-------- DATASET EXCERPT
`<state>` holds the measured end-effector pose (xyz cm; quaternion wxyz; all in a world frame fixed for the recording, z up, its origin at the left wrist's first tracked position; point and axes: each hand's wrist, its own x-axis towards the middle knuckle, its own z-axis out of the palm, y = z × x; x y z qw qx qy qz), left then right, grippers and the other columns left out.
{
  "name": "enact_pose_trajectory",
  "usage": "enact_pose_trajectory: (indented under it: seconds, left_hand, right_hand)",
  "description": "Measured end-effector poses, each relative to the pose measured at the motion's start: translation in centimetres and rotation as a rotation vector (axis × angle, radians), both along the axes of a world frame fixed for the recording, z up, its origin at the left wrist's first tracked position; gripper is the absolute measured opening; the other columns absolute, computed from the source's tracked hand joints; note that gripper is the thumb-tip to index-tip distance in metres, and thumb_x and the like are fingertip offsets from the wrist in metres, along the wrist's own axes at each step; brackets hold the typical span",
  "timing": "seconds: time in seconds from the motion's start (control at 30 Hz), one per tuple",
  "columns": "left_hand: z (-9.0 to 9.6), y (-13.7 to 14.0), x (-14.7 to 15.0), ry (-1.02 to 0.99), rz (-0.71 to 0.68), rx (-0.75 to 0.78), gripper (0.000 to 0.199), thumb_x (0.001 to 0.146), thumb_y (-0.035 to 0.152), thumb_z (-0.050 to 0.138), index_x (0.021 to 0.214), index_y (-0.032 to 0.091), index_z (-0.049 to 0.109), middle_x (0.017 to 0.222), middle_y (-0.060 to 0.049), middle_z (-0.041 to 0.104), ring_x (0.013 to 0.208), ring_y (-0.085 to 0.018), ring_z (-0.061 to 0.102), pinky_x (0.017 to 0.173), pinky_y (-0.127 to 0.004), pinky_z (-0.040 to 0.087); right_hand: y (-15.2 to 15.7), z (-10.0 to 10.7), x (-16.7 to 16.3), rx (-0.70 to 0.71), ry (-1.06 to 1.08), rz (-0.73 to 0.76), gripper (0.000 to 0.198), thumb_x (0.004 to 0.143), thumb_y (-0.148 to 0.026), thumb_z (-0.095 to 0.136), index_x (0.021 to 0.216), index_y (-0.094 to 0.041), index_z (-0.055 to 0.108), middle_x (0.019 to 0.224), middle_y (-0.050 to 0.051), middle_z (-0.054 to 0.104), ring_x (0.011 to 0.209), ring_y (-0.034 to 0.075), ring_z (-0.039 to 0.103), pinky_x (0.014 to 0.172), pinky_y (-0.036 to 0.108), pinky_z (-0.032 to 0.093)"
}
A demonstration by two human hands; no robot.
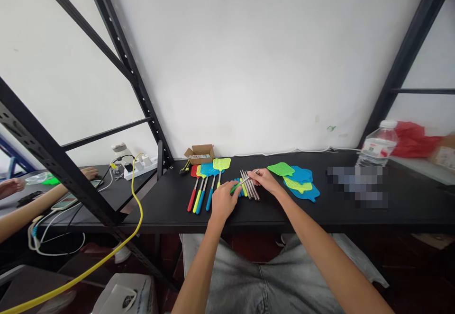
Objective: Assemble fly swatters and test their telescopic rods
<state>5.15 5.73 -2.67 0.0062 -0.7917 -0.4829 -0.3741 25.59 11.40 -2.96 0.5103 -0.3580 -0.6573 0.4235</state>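
My left hand (223,201) is closed around a green handle (234,187) at the middle of the black table. A thin metal rod (243,180) runs from that handle to my right hand (263,180), which pinches its far end. Beneath and between my hands lie several loose metal rods (253,192) and several blue and yellow handles (244,190), partly hidden by my left hand. Several fly swatters with heads, rods and handles, one a red swatter (192,200), lie side by side to the left. On the right, loose swatter heads overlap: a green head (280,168), blue ones and a yellow head (298,185).
A small open cardboard box (201,154) stands by the wall. At right are a water bottle (377,144) and a red bag (414,139). A black metal post (142,94) and yellow cable (137,195) border the left, where another person's arm (39,210) rests near a power strip (142,168).
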Motion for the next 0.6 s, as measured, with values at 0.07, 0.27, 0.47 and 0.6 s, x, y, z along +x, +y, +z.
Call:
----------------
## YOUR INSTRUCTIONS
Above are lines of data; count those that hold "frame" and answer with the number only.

## EXERCISE RESPONSE
2